What are some of the challenges that you have faced?

That’s an excellent question to ask about how patient to patient variability confounds a lot of the findings that we make in basic science research simply because we can’t extrapolate one beautiful mechanism we discover to every single patient. Quite simply, there’s no one drug that works for every patient. So that’s why developing these model systems that we use in my lab is trying to advance towards two goals – one goal is to try to model the dynamic nature of cancer, so cancer is not a static disease and very often when we simply biopsy a patient’s tumour and then study that tiny specimen to the greatest depth possible it’s excellent because it yields information but the problem is the tumour is evolving and changing in the patient. So very often the founding basis for our discoveries may not actually predict what’s happening in the patient. So one goal of our model systems is to try to model the dynamic nature of cancer and to look at something that will be sampled multiply over time. The second virtue of the system is that we model individual patient tumours almost in a personalised medicine approach. This will be the way of the future no matter what model or assay you use, it really should be adapted to each patient in order to understand the dynamics of that patient’s particular tumour.

What are some of the challenges with childhood cancer?

A very large problem in terms of funding for childhood cancer is that childhood cancer is very rare and this is a boon, of course, we’re very glad that so few children get cancer but it does make something difficult to study. For example companies that make drugs or therapies for diabetes have very large programmes that they can disseminate around the world because diabetes is such a common and such an invasive problem in our society so it’s something that we have large resources to ramp up for that type of problem. But very often I find it’s not engaging charities that is the problem it’s engaging pharma or industry because industry, very necessarily being financially driven, is interested in large problems that generate large revenues but rare and small problems it’s often hard to find that niche, to find industry partners who are interested in problems in paediatric cancer. That’s been by far the greatest challenge. On the other hand, finding public funding or charity funding for brain tumour research has not be difficult because children are very good advocates and people are very willing to form charities around children who are afflicted unfairly with cancer. However, I’d like to be able to capture industry partners more for childhood cancer.

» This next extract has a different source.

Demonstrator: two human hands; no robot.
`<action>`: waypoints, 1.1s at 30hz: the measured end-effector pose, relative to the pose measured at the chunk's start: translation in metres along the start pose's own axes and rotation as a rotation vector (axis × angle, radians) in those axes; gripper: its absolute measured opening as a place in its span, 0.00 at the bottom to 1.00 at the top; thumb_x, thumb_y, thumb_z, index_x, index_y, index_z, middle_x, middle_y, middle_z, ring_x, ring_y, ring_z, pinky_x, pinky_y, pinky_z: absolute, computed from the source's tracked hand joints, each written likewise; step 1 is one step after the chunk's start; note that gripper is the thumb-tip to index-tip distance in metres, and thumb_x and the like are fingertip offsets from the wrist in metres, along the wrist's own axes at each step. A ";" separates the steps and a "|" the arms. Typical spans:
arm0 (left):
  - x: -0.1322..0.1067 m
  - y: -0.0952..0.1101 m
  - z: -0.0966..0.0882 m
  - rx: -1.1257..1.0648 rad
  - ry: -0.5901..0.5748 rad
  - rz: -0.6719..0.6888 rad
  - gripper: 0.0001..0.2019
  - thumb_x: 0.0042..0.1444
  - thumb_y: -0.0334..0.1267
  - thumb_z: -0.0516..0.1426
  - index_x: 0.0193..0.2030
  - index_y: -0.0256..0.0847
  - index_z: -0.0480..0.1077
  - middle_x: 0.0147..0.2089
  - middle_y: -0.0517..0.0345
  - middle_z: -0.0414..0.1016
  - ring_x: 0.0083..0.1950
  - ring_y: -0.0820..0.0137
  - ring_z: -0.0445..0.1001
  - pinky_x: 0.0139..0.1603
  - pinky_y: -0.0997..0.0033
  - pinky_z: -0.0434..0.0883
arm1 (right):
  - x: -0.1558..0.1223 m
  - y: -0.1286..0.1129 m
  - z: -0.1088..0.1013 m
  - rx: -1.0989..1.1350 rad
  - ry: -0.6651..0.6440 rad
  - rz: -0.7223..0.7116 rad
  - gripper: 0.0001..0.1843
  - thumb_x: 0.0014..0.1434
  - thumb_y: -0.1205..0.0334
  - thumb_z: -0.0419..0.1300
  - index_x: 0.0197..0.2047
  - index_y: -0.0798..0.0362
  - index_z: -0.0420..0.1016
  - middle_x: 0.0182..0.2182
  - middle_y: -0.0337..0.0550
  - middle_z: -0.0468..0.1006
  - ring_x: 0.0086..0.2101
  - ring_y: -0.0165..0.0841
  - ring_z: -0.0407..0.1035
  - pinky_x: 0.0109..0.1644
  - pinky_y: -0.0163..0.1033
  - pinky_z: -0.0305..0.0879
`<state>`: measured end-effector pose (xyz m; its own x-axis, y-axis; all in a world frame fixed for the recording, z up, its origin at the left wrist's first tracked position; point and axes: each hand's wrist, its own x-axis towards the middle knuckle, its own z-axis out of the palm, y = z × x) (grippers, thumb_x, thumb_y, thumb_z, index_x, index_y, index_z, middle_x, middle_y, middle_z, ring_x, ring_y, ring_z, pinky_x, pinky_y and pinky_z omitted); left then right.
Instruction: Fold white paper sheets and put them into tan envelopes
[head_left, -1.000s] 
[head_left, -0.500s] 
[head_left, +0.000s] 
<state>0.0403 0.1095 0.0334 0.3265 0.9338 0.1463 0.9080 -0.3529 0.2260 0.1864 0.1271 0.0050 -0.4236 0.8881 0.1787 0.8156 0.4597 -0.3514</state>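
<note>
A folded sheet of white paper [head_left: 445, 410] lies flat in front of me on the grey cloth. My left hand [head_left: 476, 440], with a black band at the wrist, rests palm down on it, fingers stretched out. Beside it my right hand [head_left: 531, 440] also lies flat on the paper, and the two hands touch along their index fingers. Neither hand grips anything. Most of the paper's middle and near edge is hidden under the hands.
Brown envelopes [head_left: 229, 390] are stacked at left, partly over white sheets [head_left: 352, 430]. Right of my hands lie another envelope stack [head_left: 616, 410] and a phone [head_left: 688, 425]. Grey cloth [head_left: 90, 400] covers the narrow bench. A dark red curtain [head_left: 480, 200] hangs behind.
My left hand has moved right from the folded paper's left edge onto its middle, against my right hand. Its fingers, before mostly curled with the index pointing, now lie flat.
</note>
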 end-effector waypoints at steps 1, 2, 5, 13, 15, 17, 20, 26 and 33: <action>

What’s next for your work?

The future for my lab programme is definitely moving towards translation of basic science discoveries into cures for patients. Through all the mechanisms that we’ve discussed, simply finding model organisms and model systems that best capture the dynamic and evolving nature of cancer; by looking at more of a personalised medicine approach and modelling each patient’s tumour in such a way that we can predict in some ways what will happen shortly in their future and to be able to react quickly such that we can design empirical therapeutic regimens that are individualised for each patient and based very rationally on the patient’s own tumour’s molecular biology.